Going through the data below, copy out each line where the word "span" shows up.

▶

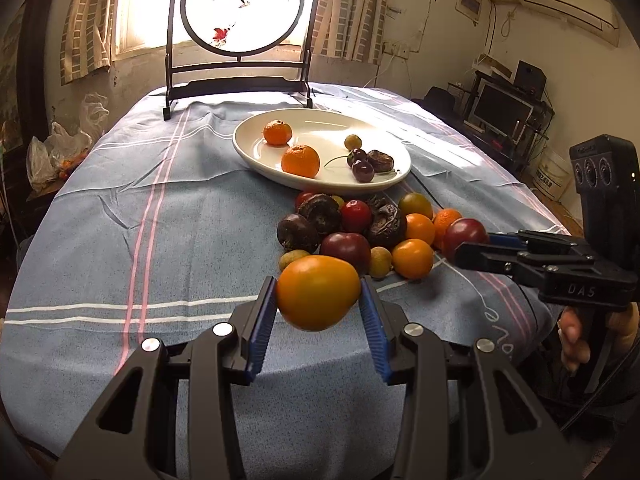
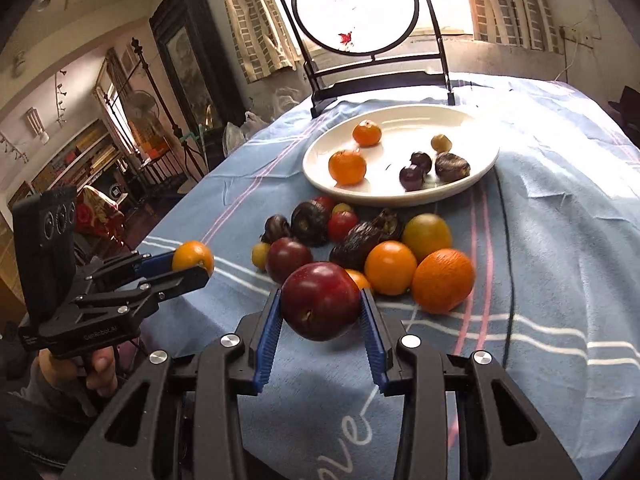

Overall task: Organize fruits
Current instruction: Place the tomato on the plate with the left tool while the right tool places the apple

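Plate [image 1: 394,178] sitting mid-table on the tablecloth [image 1: 160,240], with two mandarins [image 1: 300,161] on its left half, cherries [image 1: 362,168] and a few smaller fruits on the right. Loose fruit pile [image 1: 360,232] just in front of the plate. Framed round screen [image 1: 240,8] standing behind it all, by the window.

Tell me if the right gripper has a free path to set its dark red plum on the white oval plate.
Probably yes. The right gripper is shut on the dark red plum, held above the cloth. The fruit pile lies low between it and the white oval plate, whose middle is bare.
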`<state>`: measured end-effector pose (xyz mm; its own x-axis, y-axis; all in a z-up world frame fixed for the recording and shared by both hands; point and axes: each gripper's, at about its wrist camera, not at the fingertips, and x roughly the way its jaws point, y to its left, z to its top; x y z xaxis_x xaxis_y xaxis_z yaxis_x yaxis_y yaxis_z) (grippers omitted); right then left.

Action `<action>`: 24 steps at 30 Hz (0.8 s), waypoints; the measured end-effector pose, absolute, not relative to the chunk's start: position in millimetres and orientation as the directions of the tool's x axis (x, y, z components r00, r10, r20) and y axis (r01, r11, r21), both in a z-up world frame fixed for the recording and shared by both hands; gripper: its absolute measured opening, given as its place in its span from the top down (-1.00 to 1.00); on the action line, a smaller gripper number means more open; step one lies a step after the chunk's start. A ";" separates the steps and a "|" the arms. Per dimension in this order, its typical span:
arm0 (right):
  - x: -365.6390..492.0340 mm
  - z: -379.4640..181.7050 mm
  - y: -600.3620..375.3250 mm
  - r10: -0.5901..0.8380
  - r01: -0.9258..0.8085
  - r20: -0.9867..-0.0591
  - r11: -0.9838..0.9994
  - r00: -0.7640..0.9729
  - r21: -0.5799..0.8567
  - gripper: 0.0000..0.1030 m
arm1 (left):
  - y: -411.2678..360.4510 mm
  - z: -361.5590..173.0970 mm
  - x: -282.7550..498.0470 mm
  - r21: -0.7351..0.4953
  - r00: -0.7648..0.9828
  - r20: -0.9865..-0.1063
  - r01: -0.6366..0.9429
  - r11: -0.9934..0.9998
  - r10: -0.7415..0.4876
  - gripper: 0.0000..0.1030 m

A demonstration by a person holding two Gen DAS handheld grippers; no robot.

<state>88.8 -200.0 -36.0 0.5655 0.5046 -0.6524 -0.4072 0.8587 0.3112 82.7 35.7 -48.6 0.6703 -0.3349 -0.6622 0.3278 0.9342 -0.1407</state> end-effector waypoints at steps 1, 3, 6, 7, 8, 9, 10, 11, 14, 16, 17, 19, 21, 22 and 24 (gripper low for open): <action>94.3 -30.9 -205.2 0.499 -0.400 -0.647 0.863 0.577 0.309 0.25 | 33.3 -46.0 87.6 -0.140 0.671 -0.660 0.331 0.933 -0.337 0.21; 108.9 -19.8 -215.6 0.491 -0.384 -0.632 0.869 0.599 0.311 0.25 | 26.8 -38.9 99.7 -0.140 0.672 -0.654 0.345 0.928 -0.348 0.21; 137.8 -4.9 -228.5 0.486 -0.362 -0.613 0.874 0.622 0.325 0.25 | 14.1 -27.3 123.9 -0.138 0.669 -0.645 0.373 0.917 -0.369 0.21; 148.9 -1.3 -231.2 0.483 -0.353 -0.612 0.875 0.626 0.330 0.25 | 9.7 -23.6 133.6 -0.131 0.673 -0.642 0.377 0.917 -0.368 0.21; 160.5 1.6 -232.8 0.485 -0.349 -0.610 0.875 0.627 0.337 0.25 | 5.8 -20.1 144.1 -0.128 0.676 -0.638 0.381 0.916 -0.370 0.21; 172.4 3.5 -233.2 0.482 -0.343 -0.610 0.876 0.628 0.339 0.25 | 2.8 -17.3 155.3 -0.129 0.677 -0.635 0.382 0.915 -0.372 0.21; 185.0 3.6 -232.5 0.475 -0.335 -0.616 0.880 0.628 0.337 0.25 | 0.6 -15.0 167.8 -0.135 0.676 -0.637 0.376 0.917 -0.371 0.21; 197.7 3.0 -231.0 0.465 -0.326 -0.624 0.885 0.629 0.332 0.25 | -1.6 -13.8 181.3 -0.145 0.670 -0.641 0.374 0.916 -0.375 0.21; 232.5 -2.5 -223.6 0.439 -0.302 -0.644 0.899 0.627 0.319 0.25 | -8.2 -13.7 222.2 -0.168 0.656 -0.659 0.347 0.923 -0.367 0.21; 250.4 -6.6 -216.1 0.425 -0.290 -0.652 0.905 0.627 0.311 0.25 | -12.8 -17.7 246.8 -0.166 0.653 -0.675 0.319 0.933 -0.344 0.21; 258.6 -8.3 -212.6 0.422 -0.288 -0.651 0.907 0.631 0.309 0.25 | -14.1 -20.8 258.0 -0.163 0.650 -0.684 0.308 0.937 -0.332 0.21; 269.3 -9.3 -207.1 0.411 -0.284 -0.642 0.912 0.647 0.296 0.16 | -12.5 -29.1 277.1 -0.167 0.638 -0.707 0.270 0.948 -0.306 0.20; 269.6 -3.5 -206.9 0.382 -0.271 -0.617 0.924 0.688 0.270 -0.30 | -3.5 -34.1 288.5 -0.193 0.632 -0.716 0.226 0.955 -0.295 0.19; 266.1 0.4 -208.4 0.379 -0.269 -0.602 0.925 0.703 0.269 -0.33 | 1.6 -32.9 288.4 -0.203 0.642 -0.709 0.209 0.957 -0.291 0.19; 256.2 7.2 -209.1 0.383 -0.285 -0.597 0.924 0.705 0.255 -0.33 | 9.9 -25.8 278.8 -0.214 0.664 -0.686 0.206 0.955 -0.297 -0.01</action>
<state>256.2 -209.1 7.2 0.7053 0.3828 -0.5967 -0.2852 0.9238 0.2555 278.8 9.9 -25.8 0.6645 -0.2971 -0.6857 0.2056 0.9548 -0.2144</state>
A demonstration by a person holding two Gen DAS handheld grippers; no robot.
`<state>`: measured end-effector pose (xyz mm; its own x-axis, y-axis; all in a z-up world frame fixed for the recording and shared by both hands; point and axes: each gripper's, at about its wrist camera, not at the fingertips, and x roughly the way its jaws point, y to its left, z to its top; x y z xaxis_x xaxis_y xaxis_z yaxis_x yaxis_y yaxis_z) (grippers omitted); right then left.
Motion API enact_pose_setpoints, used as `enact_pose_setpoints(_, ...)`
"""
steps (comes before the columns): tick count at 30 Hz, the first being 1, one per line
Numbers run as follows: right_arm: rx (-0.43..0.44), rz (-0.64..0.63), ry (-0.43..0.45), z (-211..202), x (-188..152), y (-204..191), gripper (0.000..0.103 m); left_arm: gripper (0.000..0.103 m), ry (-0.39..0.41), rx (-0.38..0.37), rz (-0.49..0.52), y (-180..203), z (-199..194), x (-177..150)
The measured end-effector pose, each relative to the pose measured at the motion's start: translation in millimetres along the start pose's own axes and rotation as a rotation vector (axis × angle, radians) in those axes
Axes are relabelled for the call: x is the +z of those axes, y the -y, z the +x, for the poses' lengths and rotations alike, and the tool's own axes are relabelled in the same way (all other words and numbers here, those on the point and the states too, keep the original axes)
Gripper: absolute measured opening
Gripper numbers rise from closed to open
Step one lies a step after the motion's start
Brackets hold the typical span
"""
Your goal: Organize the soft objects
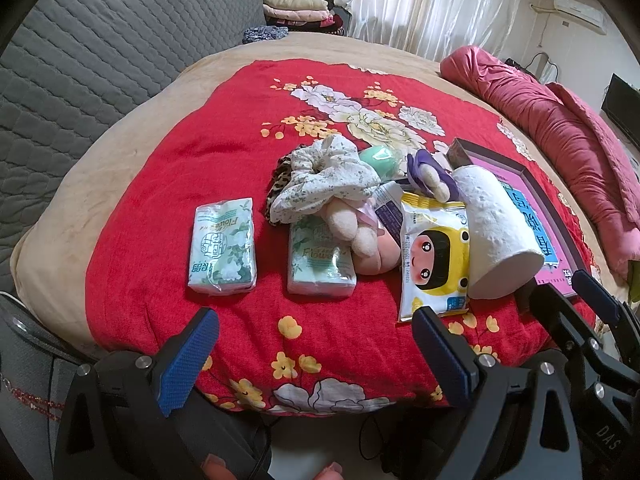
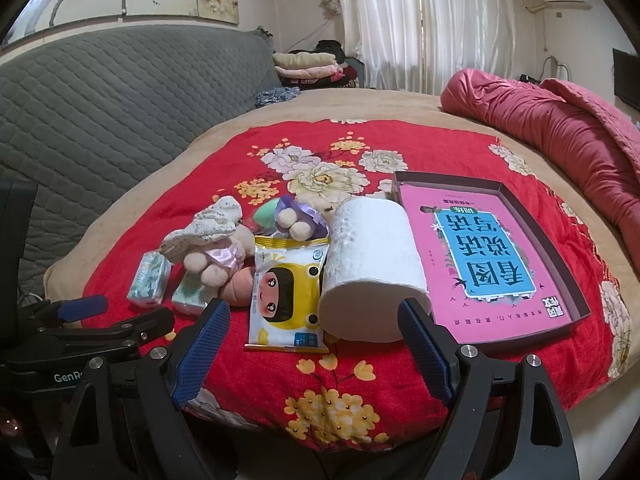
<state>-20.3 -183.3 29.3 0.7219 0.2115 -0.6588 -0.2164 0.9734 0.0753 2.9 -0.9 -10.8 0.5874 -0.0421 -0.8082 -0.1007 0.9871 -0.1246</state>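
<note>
A pile of soft things lies on a red floral blanket (image 1: 192, 184). Two green tissue packs (image 1: 222, 246) (image 1: 320, 264) lie at its left. A floral scrunchie (image 1: 324, 176) rests on a plush doll (image 1: 360, 236), beside a green sponge (image 1: 380, 160). A yellow wet-wipe pack (image 1: 436, 256) (image 2: 286, 292) leans against a white paper roll (image 1: 496, 224) (image 2: 372, 272). A shallow box with a pink book (image 2: 488, 256) sits right of the roll. My left gripper (image 1: 316, 344) is open, short of the packs. My right gripper (image 2: 312, 340) is open, just before the roll and wipes.
A grey quilted headboard (image 1: 100, 48) runs along the left. A rolled crimson quilt (image 2: 560, 128) lies at the right edge of the bed. Folded clothes (image 2: 308, 64) are stacked at the far side by white curtains. The right gripper (image 1: 592, 312) shows in the left wrist view.
</note>
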Motion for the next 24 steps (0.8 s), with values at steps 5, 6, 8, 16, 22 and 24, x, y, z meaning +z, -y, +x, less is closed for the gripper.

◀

§ EXERCISE SOLUTION
Action `<action>`: 24 steps at 30 Hz (0.8 s), waypoints; the measured end-effector pose, absolute, not relative to the chunk's start: position in millimetres and orientation as the directions of the tool's x axis (x, y, z components r00, r10, r20) and y axis (r01, r11, r21), both in a z-up world frame fixed for the recording and shared by both hands; gripper: its absolute measured opening, given as its place in its span from the top down (-1.00 to 1.00); on the action line, a smaller gripper number means more open; step one lies a step after the chunk's start. A ";" separates the steps and a "|" the arms. Per dimension in this order, its typical span:
Brackets hold the typical span

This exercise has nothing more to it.